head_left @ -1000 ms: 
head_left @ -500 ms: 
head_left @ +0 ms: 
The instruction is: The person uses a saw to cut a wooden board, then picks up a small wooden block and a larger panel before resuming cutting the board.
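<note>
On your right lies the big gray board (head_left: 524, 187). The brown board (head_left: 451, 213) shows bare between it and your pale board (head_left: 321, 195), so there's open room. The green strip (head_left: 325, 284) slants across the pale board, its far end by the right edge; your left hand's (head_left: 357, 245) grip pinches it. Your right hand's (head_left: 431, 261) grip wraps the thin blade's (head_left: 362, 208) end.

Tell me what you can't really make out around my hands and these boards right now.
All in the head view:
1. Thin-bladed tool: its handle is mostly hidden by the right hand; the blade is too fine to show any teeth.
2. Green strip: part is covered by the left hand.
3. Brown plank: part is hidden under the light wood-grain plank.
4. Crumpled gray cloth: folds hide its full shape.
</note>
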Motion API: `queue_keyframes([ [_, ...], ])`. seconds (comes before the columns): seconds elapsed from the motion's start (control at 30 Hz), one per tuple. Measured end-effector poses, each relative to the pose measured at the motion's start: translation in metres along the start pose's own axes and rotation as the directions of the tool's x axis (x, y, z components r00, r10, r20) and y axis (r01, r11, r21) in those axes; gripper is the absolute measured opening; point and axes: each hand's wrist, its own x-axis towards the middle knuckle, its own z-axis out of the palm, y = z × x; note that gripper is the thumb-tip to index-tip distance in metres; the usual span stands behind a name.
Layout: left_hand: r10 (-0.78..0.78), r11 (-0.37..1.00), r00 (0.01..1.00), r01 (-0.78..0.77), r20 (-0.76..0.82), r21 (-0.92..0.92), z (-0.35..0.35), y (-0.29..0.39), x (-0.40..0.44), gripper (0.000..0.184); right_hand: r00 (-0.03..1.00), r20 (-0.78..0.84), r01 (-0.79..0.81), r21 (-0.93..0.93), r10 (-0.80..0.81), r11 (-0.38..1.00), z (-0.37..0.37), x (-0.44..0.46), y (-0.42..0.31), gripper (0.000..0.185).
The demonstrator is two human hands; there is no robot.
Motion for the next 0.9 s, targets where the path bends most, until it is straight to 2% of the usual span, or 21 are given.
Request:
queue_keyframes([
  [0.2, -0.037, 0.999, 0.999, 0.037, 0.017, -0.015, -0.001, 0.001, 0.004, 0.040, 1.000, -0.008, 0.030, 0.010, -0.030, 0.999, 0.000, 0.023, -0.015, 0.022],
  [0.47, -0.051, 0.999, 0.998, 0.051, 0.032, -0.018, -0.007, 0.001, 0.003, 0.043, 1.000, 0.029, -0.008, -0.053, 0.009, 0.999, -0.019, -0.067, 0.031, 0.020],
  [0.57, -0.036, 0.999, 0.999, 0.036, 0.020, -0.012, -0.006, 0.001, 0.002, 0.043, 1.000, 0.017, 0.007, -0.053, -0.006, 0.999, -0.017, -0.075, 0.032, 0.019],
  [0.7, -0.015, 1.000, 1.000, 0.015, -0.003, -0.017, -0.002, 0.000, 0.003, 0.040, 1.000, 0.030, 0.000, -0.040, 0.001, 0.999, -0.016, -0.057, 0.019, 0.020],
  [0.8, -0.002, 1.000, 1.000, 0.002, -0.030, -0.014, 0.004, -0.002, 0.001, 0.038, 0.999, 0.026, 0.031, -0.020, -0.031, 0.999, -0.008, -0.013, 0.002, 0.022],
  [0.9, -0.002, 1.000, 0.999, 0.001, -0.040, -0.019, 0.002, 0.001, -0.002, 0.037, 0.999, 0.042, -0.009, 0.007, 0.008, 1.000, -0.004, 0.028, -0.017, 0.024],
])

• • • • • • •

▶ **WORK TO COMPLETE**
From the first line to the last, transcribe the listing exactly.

▶ **RESULT OF THE TASK**
head_left @ -1000 ms: 
head_left @ -500 ms: 
head_left @ +0 ms: 
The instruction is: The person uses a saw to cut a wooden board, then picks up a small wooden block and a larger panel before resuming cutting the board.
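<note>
On your right lies the big gray board (head_left: 524, 187). The brown board (head_left: 451, 213) shows bare between it and your pale board (head_left: 321, 195), so there's open room. The green strip (head_left: 325, 284) slants across the pale board, its far end by the right edge; your left hand's (head_left: 357, 245) grip pinches it. Your right hand's (head_left: 431, 261) grip wraps the thin blade's (head_left: 362, 208) end.

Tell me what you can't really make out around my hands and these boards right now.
All in the head view:
1. Thin-bladed tool: its handle is mostly hidden by the right hand; the blade is too fine to show any teeth.
2. Green strip: part is covered by the left hand.
3. Brown plank: part is hidden under the light wood-grain plank.
4. Crumpled gray cloth: folds hide its full shape.
</note>
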Motion API: `queue_keyframes([ [_, ...], ])`. seconds (comes before the columns): seconds elapsed from the motion's start (control at 30 Hz), one per tuple. Measured end-effector poses, each relative to the pose measured at the motion's start: translation in metres along the start pose's own axes and rotation as the directions of the tool's x axis (x, y, z components r00, r10, r20) and y axis (r01, r11, r21) in those axes; gripper is the absolute measured opening; point and axes: each hand's wrist, its own x-axis towards the middle knuckle, its own z-axis out of the palm, y = z × x; note that gripper is the thumb-tip to index-tip distance in metres; the usual span stands behind a name.
Layout: left_hand: r10 (-0.78..0.78), r11 (-0.37..1.00), r00 (0.01..1.00), r01 (-0.78..0.77), r20 (-0.76..0.82), r21 (-0.92..0.92), z (-0.35..0.35), y (-0.29..0.39), x (-0.40..0.44), gripper (0.000..0.184); right_hand: r00 (-0.03..1.00), r20 (-0.78..0.84), r01 (-0.79..0.81), r21 (-0.93..0.93), r10 (-0.80..0.81), r11 (-0.38..1.00), z (-0.37..0.37), x (-0.44..0.46), y (-0.42..0.31), gripper (0.000..0.185).
The demonstrator is two human hands; there is no robot.
Motion for the next 0.9 s, targets where the path bends most, until it is straight to 2% of the usual span, or 21 are given.
Request:
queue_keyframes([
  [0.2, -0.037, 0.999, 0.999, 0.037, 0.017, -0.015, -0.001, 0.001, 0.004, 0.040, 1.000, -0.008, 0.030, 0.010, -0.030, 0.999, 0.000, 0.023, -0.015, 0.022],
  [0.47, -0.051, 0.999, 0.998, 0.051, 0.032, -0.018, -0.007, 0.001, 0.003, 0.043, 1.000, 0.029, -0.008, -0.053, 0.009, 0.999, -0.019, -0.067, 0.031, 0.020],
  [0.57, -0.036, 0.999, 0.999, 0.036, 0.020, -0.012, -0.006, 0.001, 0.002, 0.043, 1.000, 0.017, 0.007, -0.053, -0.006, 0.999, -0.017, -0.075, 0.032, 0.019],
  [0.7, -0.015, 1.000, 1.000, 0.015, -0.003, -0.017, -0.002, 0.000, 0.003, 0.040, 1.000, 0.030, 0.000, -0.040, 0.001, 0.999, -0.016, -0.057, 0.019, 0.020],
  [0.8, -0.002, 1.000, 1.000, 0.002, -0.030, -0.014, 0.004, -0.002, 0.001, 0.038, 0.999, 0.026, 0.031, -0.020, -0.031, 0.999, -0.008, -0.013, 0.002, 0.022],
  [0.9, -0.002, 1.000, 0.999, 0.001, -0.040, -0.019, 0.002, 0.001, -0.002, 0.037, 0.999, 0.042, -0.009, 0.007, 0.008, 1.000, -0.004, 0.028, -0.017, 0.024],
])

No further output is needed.